Jak wynika z danych Rejestru Dłużników BIG InfoMonitor i bazy informacji kredytowych BIK przeterminowane zobowiązania firm zwiększyły w 2020 r. wartość o 4 proc., a przed pandemią w 2019 r. o 9 proc. Na koniec 2021 r. zaległości o co najmniej 30 dni i na ponad 500 zł wynosiły 37,3 mld zł, prawie 3,8 mld zł więcej niż rok wcześniej.
Rekordzistą jest handel z zaległościami ponad 8,4 mld zł, a przez 2021 r. wzrosły one o 7 proc. Ten rok dla sektora będzie jeszcze trudniejszy z racji wysokiego wzrostu cen produktów i kosztów działalności. Wpłyną też na to wymuszane rządowymi decyzjami obniżki cen i straszenie sektora urzędową ich regulacją.

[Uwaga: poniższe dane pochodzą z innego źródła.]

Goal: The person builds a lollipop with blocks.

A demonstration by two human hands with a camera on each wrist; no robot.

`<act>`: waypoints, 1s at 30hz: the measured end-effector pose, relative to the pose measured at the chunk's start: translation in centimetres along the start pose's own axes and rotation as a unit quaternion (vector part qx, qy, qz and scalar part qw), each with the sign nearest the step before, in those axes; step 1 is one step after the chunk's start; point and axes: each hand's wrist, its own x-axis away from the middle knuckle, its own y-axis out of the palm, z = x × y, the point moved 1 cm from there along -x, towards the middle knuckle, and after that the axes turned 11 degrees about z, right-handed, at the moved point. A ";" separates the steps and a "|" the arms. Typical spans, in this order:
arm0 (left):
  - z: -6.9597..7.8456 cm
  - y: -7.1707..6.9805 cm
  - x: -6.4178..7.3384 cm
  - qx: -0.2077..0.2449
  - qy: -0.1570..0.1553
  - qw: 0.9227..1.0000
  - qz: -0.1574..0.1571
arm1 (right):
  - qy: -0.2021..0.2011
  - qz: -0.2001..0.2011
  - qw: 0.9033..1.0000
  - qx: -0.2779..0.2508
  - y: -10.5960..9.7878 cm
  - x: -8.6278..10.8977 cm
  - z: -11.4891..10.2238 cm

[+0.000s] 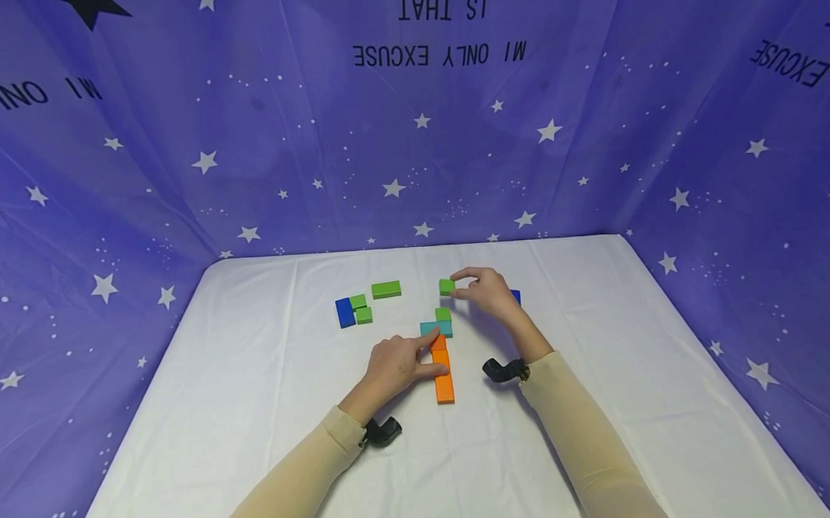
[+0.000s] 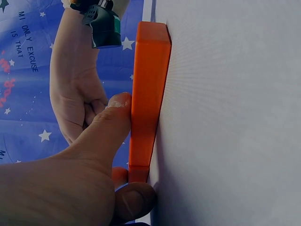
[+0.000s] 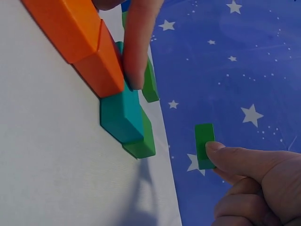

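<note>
Green block, a little one, is what the right hand pinches between thumb and finger, and it looks lifted off the white desk, near the middle of the far edge. Closer in is a row that runs toward the near edge: a second green block, a teal block set crosswise, a short orange block and a long orange block. The left hand grabs nothing that I can see; one finger rests on the teal block and the thumb is against the long orange block. My guess is that the step in hand is to handle this one little piece while the other hand steadies the row. The next move seems to call for a slow, soft touch, so nothing bumps the row or pushes it crooked. Over toward the far left corner lie a long green block, a blue block and two little green cubes beside it. Another blue piece, toward the far right corner, is mostly behind the right wrist, so its shape is hard to tell. The finger covers some of the teal block, and I cannot tell how hard it presses. How high the pinched piece is up is hard to judge too. The desk's near edge is cut off.
</note>
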 end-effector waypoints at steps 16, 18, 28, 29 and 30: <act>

Inne branże z najwyższym wzrostem zaległości to obsługa rynku nieruchomości, gdzie zadłużenie zwiększyło się r./r. aż o 36 proc., do 2,2 mld zł, w przemyśle o 20 proc. i przekracza 6,8 mld zł, zaś w górnictwie o 17 proc., do ponad 740 mln zł.
- Sektory, które notowały znaczące zwiększenie wartości nieopłaconych w terminie rat kredytów i faktur w 2020 r., w minionym roku obniżyły dynamikę negatywnych zmian, np. transport. – mówi Sławomir Grzelczak, prezes BIG InfoMonitor. – Patomiast branżom, którym w pierwszym roku pandemii było lepiej, w 2021 r. znacznie się pogorszyło. Zjawisko to dotyczy m.in. budownictwa, górnictwa, przemysłu, obsługi rynku nieruchomości czy dostawy energii, gazu, gorącej wody – dodaje.